Coding agents need proactivity, not just autonomy, says new paper
A new arXiv paper says coding agents must anticipate needs, not just react.
A new position paper from researchers Nghi D. Q. Bui and Georgios Evangelopoulos argues that the next generation of coding agents must evolve from autonomous reactive tools to proactive, long-horizon assistants. The paper, submitted on May 7, 2026, critiques current agents that simply edit repositories, open pull requests, or respond to webhooks. Instead, the authors propose that agents should notice relevant changes before the developer asks, connect signals across multiple tools, decide when to interrupt, and carry preferences across sessions. They draw on mixed-initiative interaction principles to distinguish proactivity from autonomy.

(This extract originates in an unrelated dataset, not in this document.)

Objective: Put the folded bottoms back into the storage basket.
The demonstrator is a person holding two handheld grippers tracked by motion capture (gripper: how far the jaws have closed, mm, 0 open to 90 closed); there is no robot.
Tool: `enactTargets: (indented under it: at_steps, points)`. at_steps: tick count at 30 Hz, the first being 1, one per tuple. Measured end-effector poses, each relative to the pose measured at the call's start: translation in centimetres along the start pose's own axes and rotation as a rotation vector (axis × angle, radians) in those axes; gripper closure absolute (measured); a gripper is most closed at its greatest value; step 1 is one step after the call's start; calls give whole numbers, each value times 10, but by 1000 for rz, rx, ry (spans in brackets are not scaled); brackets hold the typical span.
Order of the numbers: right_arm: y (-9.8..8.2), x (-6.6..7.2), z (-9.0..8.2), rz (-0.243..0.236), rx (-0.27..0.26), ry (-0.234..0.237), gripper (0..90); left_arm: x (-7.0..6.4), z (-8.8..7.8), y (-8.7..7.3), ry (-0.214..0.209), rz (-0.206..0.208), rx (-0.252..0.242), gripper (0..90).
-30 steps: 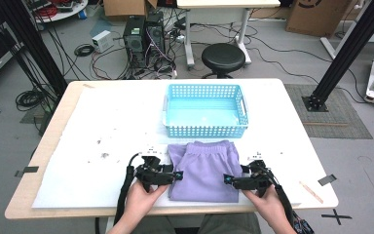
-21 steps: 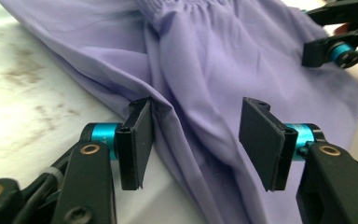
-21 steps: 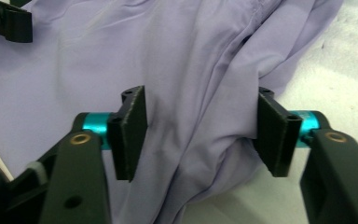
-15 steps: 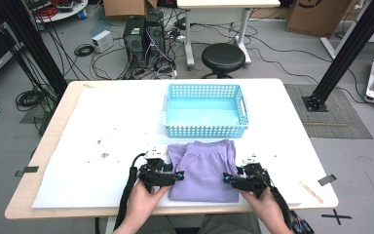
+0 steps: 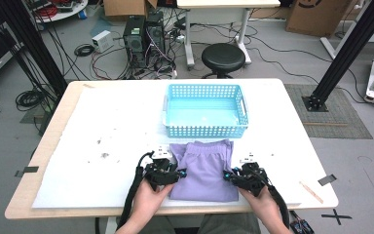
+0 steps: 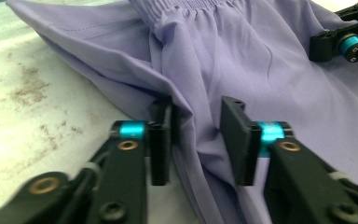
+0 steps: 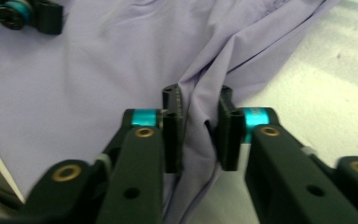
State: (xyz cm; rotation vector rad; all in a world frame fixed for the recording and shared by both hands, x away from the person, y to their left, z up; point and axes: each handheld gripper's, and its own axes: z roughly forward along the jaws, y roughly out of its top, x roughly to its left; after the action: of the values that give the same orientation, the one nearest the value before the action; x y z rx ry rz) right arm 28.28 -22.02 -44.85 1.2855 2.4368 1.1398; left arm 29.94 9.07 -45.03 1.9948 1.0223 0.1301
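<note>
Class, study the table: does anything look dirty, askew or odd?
Yes: dark specks and smudges soil the white table cover left of the purple shorts. The shorts' side edges are bunched into ridges. The blue basket sits straight.

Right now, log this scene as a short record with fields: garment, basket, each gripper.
garment: purple shorts lying flat on the table, waistband toward the basket
basket: blue basket, behind the shorts
left gripper: at the shorts' left edge, jaws just closing, a fold between them
right gripper: at the shorts' right edge, jaws just closing around a bunched fold
</note>
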Motion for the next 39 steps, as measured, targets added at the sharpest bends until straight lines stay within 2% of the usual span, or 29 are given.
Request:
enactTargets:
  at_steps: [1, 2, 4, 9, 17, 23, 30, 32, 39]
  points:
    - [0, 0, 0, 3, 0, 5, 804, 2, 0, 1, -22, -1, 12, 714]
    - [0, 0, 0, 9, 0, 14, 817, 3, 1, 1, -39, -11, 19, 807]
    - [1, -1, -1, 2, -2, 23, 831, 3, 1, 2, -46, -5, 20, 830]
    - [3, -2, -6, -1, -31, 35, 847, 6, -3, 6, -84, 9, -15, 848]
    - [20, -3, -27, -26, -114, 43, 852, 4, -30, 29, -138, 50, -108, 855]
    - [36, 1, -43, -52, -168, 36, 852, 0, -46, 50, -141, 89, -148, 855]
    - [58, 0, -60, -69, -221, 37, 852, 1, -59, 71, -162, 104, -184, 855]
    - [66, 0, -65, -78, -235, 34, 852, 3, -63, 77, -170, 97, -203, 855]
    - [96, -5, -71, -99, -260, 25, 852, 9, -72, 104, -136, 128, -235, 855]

To ground this shift, the paper introduces a three-level taxonomy of proactivity: Reactive (responds only to explicit triggers), Scheduled (runs at predefined times), and Situation Aware (acts based on context and anticipatory reasoning). The authors also outline five practical acceptance criteria for proactive agents and three new evaluation metrics: Insight Decision Quality (IDQ) – how well the agent decides what matters next; Context Grounding Score (CGS) – how accurately it connects evidence from the codebase and tools; and Learning Lift – how it adapts after feedback. The paper is intended to guide future research and tooling, emphasizing that unsolicited agent behavior must be judged by its usefulness, not merely its activity.

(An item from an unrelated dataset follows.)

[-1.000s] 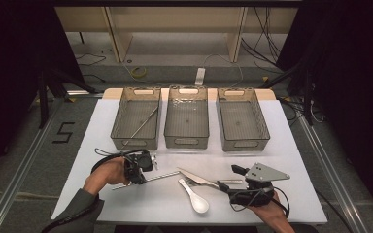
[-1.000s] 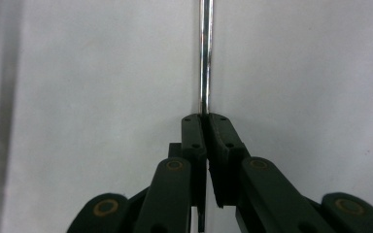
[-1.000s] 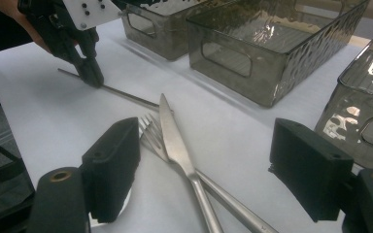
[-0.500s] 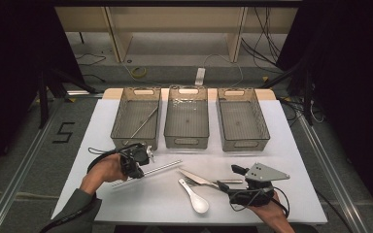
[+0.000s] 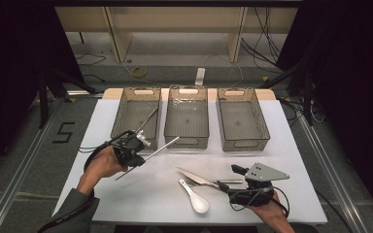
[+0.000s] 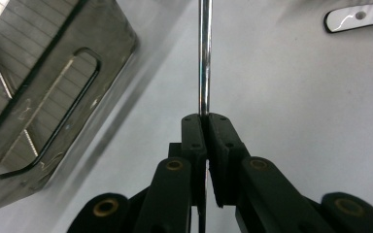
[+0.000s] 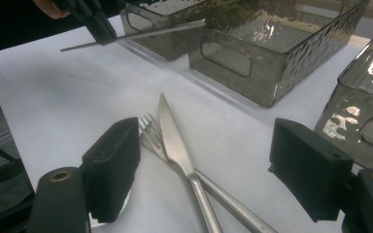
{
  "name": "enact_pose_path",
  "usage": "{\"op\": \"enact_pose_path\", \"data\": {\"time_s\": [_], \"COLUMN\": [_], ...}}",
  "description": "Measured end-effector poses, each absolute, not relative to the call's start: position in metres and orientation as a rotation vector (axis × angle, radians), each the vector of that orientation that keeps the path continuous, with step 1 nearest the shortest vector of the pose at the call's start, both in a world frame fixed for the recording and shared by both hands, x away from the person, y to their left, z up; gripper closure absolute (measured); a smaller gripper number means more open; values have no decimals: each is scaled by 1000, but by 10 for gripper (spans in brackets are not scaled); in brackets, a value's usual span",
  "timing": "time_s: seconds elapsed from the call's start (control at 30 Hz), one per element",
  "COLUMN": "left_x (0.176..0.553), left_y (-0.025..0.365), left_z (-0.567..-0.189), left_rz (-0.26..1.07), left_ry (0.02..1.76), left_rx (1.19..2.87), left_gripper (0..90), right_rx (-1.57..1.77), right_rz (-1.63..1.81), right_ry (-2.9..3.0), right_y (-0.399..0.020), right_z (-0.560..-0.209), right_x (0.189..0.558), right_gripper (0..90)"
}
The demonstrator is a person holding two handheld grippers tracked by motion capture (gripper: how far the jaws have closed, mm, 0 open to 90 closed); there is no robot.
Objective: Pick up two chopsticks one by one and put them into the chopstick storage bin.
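Note:
My left gripper (image 5: 136, 156) is shut on a thin metal rod (image 5: 162, 147) and holds it above the table, its far end pointing at the middle bin (image 5: 187, 141). In the left gripper view the jaws (image 6: 206, 121) pinch the rod (image 6: 204, 58) tightly. My right gripper (image 5: 229, 182) rests at the front right, open. In the right gripper view its pads (image 7: 111, 165) stand wide on either side of a knife (image 7: 175, 141) lying across a fork (image 7: 148, 133). A white spoon (image 5: 194, 198) lies beside them.
Three clear grey bins stand in a row at the back; the left bin (image 5: 121, 114) holds another thin rod (image 5: 146, 119), and the right bin (image 5: 260, 138) looks bare. The table's front edge runs just below both hands.
The left gripper has lifted the rod off the table and carried it up and toward the bins. The right gripper has stayed put.

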State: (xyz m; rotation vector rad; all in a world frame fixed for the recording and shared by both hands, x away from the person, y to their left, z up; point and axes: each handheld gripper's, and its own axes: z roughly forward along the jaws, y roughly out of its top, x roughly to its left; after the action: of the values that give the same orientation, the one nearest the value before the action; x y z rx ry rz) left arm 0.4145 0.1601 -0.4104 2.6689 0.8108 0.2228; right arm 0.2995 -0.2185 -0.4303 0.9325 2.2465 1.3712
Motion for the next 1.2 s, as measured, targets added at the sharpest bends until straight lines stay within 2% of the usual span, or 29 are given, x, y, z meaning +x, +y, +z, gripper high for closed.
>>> {"op": "enact_pose_path", "data": {"time_s": [0.37,0.87,1.2], "left_x": [425,452,476], "left_y": [171,169,178], "left_z": [-388,-378,-355], "left_rz": [259,280,376], "left_ry": [882,927,970], "left_rx": [2507,2414,2313], "left_gripper": [854,853,853], "right_rx": [940,962,961], "right_rz": [1369,1369,1371], "right_ry": [2248,2244,2247], "right_y": [-218,-220,-220], "right_z": [-431,-432,-432], "right_x": [299,301,301], "right_gripper": [276,276,276]}}
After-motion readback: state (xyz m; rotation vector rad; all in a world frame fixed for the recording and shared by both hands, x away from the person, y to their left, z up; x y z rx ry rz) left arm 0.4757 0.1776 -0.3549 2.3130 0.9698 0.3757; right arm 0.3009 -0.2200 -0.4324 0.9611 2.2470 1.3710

- Authors propose a three-level taxonomy of proactivity: Reactive, Scheduled, and Situation Aware.
- New evaluation metrics include Insight Decision Quality (IDQ) and Context Grounding Score (CGS).
- Agents should carry preferences across sessions and decide when to interrupt based on context.
Why It Matters
Defines how next-gen coding agents should anticipate developer needs, making AI assistants genuinely more useful.